Ausgangssituation
Ein Gewerbebetrieb im Raum Freising stellte seinen Firmenfuhrpark schrittweise auf Elektrofahrzeuge um und benötigte dafür eine belastbare Ladeinfrastruktur auf dem Betriebsgelände. Der vorhandene Hausanschluss war nicht darauf ausgelegt, mehrere Fahrzeuge gleichzeitig mit voller Leistung zu laden. Gefordert war eine Lösung, die sich mit dem wachsenden Fuhrpark erweitern lässt, ohne den Netzanschluss zu überlasten.
Lösung
Wir erstellten ein Ladekonzept mit dynamischem Lastmanagement, das die verfügbare Anschlussleistung intelligent auf die aktiven Ladepunkte verteilt. Die Ladepunkte wurden so ausgelegt, dass der Betrieb weitere Wallboxen und Ladesäulen später ohne grundlegende Umbauten ergänzen kann.
Technische Details
Installiert wurden mehrere Ladepunkte mit einem zentralen, dynamischen Lastmanagement, das die Ladeleistung an die aktuelle Gebäudelast anpasst.
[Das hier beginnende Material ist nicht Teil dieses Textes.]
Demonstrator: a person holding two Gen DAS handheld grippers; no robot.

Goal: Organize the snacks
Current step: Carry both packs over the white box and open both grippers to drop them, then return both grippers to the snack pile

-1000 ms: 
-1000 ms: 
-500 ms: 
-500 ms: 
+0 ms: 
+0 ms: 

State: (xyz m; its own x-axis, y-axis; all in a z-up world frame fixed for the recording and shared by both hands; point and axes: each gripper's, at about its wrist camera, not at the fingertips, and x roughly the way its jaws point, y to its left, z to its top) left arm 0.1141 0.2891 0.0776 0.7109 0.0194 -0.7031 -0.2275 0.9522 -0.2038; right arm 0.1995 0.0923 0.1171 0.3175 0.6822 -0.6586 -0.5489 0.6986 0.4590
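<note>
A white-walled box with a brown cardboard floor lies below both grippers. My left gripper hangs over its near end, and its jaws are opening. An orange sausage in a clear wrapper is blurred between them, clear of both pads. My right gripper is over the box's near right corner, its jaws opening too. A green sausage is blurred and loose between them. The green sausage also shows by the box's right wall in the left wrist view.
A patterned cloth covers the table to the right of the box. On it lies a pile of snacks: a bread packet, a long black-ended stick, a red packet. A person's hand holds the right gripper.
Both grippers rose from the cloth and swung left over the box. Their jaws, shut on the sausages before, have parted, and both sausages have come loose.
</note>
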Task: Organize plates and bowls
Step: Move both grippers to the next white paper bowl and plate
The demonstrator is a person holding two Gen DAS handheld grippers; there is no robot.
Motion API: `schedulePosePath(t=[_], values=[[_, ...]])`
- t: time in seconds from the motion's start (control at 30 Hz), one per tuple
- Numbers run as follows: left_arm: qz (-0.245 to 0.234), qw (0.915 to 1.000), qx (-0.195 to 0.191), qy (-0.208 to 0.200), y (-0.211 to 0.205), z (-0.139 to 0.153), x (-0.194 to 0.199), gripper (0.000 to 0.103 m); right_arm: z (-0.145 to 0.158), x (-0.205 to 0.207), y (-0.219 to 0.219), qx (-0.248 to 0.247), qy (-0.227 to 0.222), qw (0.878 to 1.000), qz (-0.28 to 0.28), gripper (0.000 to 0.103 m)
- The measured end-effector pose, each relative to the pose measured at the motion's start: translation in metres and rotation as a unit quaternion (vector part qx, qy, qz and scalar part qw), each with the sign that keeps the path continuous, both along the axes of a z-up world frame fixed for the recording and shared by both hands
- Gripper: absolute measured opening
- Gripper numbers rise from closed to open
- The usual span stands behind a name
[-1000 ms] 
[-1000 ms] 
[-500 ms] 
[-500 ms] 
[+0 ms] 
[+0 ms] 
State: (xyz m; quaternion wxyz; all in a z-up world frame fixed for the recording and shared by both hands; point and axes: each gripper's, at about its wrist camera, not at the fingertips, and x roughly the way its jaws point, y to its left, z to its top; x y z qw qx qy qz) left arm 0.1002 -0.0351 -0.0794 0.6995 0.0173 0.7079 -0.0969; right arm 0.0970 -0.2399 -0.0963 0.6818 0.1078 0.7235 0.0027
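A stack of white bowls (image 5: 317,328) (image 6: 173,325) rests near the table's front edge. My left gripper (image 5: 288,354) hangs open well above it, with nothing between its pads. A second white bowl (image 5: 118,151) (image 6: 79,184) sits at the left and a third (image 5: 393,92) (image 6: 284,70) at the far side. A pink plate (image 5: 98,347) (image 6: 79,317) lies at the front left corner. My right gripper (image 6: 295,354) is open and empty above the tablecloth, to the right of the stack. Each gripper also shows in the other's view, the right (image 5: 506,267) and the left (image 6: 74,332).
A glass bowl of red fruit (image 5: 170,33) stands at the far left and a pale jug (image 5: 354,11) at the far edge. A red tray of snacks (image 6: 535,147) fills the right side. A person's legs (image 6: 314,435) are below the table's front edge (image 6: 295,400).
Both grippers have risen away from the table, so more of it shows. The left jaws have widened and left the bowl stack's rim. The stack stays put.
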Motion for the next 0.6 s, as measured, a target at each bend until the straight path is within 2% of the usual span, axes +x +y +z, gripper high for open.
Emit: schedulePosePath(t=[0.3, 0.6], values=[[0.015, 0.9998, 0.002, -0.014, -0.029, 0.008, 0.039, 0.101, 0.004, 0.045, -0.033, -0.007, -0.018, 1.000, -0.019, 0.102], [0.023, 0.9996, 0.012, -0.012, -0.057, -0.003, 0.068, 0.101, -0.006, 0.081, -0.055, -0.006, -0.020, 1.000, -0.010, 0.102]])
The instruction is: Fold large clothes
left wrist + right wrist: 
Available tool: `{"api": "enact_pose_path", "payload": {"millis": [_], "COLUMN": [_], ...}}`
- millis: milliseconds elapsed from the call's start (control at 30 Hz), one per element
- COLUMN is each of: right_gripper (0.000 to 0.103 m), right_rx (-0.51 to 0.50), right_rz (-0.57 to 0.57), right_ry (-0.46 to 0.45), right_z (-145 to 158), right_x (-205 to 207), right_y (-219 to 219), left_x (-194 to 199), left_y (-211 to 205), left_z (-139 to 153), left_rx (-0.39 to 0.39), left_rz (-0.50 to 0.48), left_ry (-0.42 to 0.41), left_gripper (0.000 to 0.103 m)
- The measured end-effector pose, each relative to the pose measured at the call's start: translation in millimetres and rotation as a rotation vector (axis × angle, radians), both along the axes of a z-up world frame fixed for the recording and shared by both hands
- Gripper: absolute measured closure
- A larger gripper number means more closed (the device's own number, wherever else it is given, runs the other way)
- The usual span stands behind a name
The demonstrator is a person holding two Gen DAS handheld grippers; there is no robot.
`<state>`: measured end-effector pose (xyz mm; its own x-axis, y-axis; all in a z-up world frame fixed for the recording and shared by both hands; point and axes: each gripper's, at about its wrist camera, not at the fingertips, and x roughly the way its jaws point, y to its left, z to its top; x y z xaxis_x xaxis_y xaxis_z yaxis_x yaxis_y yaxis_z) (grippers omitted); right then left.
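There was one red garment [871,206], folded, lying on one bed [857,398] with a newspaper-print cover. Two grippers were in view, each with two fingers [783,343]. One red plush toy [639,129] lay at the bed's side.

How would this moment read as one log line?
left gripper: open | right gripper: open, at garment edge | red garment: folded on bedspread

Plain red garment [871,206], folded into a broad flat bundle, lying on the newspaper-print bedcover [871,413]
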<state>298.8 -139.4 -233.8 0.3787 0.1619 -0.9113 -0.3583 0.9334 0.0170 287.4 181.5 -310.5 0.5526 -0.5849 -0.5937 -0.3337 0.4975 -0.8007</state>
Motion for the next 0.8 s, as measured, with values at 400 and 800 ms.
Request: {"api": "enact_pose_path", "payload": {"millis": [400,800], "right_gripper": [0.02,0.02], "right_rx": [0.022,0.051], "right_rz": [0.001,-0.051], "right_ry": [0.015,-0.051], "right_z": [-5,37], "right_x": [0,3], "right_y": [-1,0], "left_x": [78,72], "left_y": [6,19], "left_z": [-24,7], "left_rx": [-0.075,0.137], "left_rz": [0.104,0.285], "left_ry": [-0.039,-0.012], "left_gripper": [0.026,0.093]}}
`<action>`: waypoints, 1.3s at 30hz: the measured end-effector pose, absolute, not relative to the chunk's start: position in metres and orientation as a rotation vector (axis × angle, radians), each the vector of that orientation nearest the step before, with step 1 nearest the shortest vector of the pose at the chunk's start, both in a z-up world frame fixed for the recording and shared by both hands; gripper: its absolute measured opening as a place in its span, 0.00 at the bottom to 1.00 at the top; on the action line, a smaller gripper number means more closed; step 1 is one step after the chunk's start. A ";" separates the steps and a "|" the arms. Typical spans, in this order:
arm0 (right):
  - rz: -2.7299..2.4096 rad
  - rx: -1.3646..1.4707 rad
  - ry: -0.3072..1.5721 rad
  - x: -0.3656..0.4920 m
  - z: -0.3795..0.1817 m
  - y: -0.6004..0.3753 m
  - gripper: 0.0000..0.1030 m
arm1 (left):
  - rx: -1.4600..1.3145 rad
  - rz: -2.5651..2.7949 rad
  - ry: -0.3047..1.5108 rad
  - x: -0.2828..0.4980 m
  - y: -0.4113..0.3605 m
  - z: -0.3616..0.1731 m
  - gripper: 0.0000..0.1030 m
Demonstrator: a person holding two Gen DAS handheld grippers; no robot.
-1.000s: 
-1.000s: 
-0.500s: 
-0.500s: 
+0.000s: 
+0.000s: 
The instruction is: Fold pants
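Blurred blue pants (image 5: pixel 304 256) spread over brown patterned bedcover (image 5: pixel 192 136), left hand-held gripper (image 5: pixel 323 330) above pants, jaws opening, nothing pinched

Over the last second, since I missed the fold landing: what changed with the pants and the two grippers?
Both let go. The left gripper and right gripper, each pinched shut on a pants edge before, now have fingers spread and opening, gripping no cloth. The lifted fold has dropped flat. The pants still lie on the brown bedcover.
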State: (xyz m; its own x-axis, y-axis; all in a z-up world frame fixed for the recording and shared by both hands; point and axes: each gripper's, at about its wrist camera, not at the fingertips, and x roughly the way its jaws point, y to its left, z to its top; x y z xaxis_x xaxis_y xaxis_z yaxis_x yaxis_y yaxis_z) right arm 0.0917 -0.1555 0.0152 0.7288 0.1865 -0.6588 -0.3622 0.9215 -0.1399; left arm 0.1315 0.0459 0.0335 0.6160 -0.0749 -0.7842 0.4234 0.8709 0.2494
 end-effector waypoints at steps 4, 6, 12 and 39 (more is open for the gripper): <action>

Die Anbindung erfolgte über eine eigene Unterverteilung mit den erforderlichen Schutz- und Fehlerstromschutzeinrichtungen nach DIN VDE 0100. Die Ladepunkte sind für Abrechnung und Betriebsdatenerfassung vorbereitet; die Anlage wurde im Rahmen der Inbetriebnahme geprüft und dokumentiert.
Ergebnis
Der Betrieb verfügt über eine zukunftssichere Ladeinfrastruktur, die mit dem Fuhrpark mitwachsen kann. Durch das Lastmanagement laufen mehrere Ladevorgänge parallel, ohne den Netzanschluss zu überlasten oder eine kostspielige Anschlusserweiterung nötig zu machen.